Конечно, сейчас легко досадовать на то, что напрасно, мол, пошел тогда Сергей в КГБ на поклон, чем автоматически поставил себя в список «проходящих по делу» (если пришел, значит, совесть мучает, значит, осознает, что виноват, значит, боится). Действительно, он боялся за книгу, которая уже была готова и должна была вот-вот выйти.

Отчаянный шаг.

Бессмысленный.

Сам это понимал прекрасно, но сделал его, будучи загнанным в угол.

Услышал традиционное – «разберемся», «не переживайте», «работайте дальше», но сразу за этими ничего не значащими словами последовал удушающий прием, после которого было впору или напиться, или покончить с собой.

Сработало онегинское —

«он застрелиться, слава богу,

Попробовать не захотел».

Что же касается до охлаждения к жизни, о котором далее, как известно, сообщает Пушкин, то оно произошло уже давно.

Стало быть, выходило, что изначально нечто было неправильно устроено в системе взаимоотношений этого общества и человека, живущего в нем. Недоверие, подозрительность, владение навыком говорить одно, а думать другое, видеть реальность, но верить в миф, повторять официальный абсурд и уметь читать между строк.

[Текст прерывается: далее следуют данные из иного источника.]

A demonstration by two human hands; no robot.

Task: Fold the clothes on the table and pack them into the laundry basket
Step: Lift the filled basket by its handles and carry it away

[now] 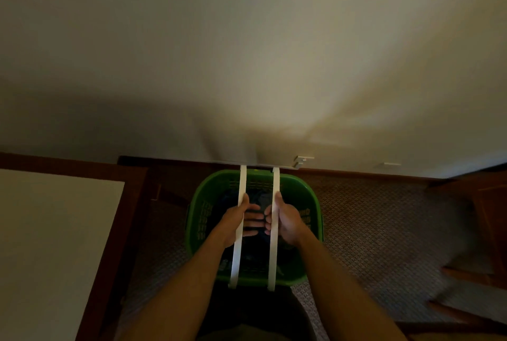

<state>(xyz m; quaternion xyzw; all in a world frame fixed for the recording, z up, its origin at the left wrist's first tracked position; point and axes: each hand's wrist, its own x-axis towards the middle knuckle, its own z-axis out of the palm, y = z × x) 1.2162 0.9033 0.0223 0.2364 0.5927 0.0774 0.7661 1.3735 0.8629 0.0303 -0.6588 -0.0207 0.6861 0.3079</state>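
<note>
Basket (197, 220) sits on the carpet (370, 217) directly beneath both hands, with dark clothes (262, 199) inside it. The left hand (236, 220) grips the left handle (238, 231), fingers curled round the white strap; the right hand (285, 221) grips the right handle (274, 231) the same way. The two handles stand raised and parallel, close together between the hands. Judged from this, folding is done and the packing step is at its end: the visible part of the table (49, 231), to the left of the left hand, shows no clothes. The next move probably calls for an even lift on both handles, or for bringing them together into one grip, keeping the load level so the folded stack does not shift. Dim light makes the clothes hard to separate; their number and the quality of the folds cannot be told. The basket's near rim is partly covered by the forearms, and the table's left part is cut off by the frame edge.
</note>
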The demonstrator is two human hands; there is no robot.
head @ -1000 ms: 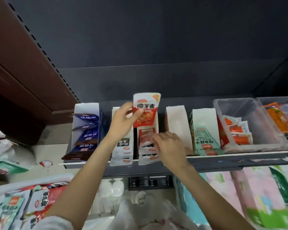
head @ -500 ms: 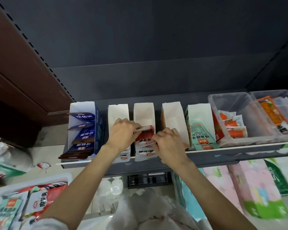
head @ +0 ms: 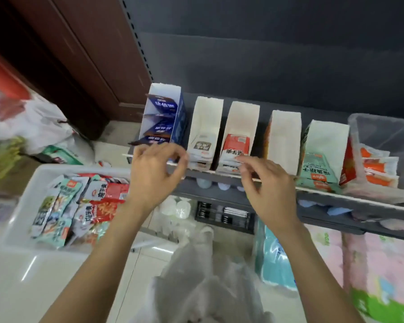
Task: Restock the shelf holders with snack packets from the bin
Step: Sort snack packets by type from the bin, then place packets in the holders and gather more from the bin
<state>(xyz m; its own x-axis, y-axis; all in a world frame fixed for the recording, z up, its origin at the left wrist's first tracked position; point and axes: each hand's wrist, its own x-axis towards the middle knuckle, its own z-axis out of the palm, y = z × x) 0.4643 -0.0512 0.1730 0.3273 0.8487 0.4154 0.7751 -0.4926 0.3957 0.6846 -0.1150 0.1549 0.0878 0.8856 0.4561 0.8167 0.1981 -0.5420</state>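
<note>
Both hands free in front of the shelf, one holder partly filled, bin well stocked.

The red packets (head: 235, 148) lie stacked low in the third holder (head: 243, 120) on the shelf (head: 336, 201); the second holder (head: 205, 117) has a few white packets (head: 202, 150), the fourth holder (head: 283, 134) looks empty from here; the blue holder (head: 163, 108) and the green holder (head: 324, 141) hold some stock; the left hand (head: 156, 169) and right hand (head: 266, 180) hover just before the shelf edge, fingers loosely curled, grasping nothing; the bin (head: 28, 201) at lower left carries many packets; my judgement: restocking is under way, with most holders left to top up.
</note>
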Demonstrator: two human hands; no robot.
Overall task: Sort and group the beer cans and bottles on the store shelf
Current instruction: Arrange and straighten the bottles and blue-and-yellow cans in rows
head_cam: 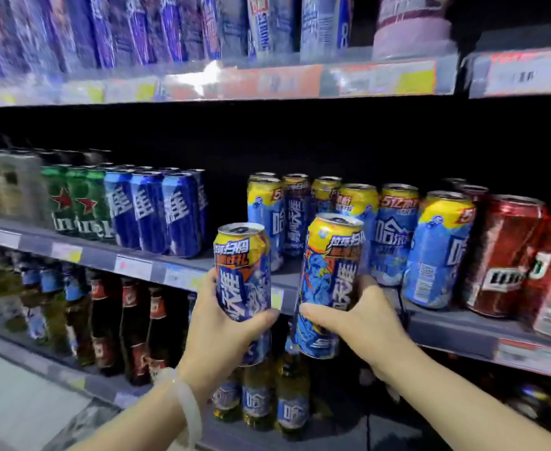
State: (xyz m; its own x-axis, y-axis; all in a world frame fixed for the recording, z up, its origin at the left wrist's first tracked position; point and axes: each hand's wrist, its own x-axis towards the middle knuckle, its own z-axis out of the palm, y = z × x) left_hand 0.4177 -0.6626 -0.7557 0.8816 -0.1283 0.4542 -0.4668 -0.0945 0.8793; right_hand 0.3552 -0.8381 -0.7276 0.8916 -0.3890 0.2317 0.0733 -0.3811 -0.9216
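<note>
My left hand (217, 333) grips a blue and yellow beer can (242, 265), held upright in front of the middle shelf (446, 323). A second can (329, 275) of the same blue and yellow design, tilted slightly, is in my right hand (362, 317). Both cans hang in the air just before the shelf's front edge. Behind them on the shelf stand several light blue and yellow cans (394, 232). To the left sits a row of dark blue cans (157, 209), with a dark gap between the two groups.
Green star-marked cans (79, 203) stand left of the dark blue ones, red cans (508, 255) at the far right. Brown and green bottles (131, 323) fill the lower shelf. Blue and silver cans (261, 24) line the top shelf above price tags.
</note>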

Всеми этими качествами Сергей, безусловно, обладал, но все чаще и чаще «невыносимая легкость» советского бытия повергала его в совершенное помрачение, наваливалась смертельная усталость от всего этого циркового представления, когда уже больше не было сил играть по правилам, раз и навсегда установленным системой.

И вот теперь Довлатов шел по Таллину, еще совсем недавно казавшемуся ему таким приветливым и таким несоветским.

Называл его «вертикальным городом» – Пикк-Ялг, башня Нунна, ратуша, Толстая Маргарита и Кик-ин-де-Кёк.

Смотрел вверх, на небо, по которому летели самолеты, чьи пассажиры с любопытством смотрели вниз, говорили при этом – «Таллин, Эстония», а не «Эстонская ССР».

Например, точно так же из окна иллюминатора смотрел вниз Иосиф, все запоминал, чтобы потом записать в дневнике:

«В полдень самолет стартует без разворота прямо на запад: профиль соседки слева залит солнцем. Внизу – Эстония, вижу Усть-Нарву… Венгерский майор смотрит в иллюминатор с любопытством профессионального военного. Вот и всё.

За шеломенем еси, за облаками.

Кто платками машет вслед, кто кулаками…

Чехословакия сверху похожа на Литву сверху; но без озер (видел Тракай и Вильно – о Господи!)… Сели. Квайт найс. Вошли в зал для транзитных…

Я не чувствую ничего. Ничего. Только духоту».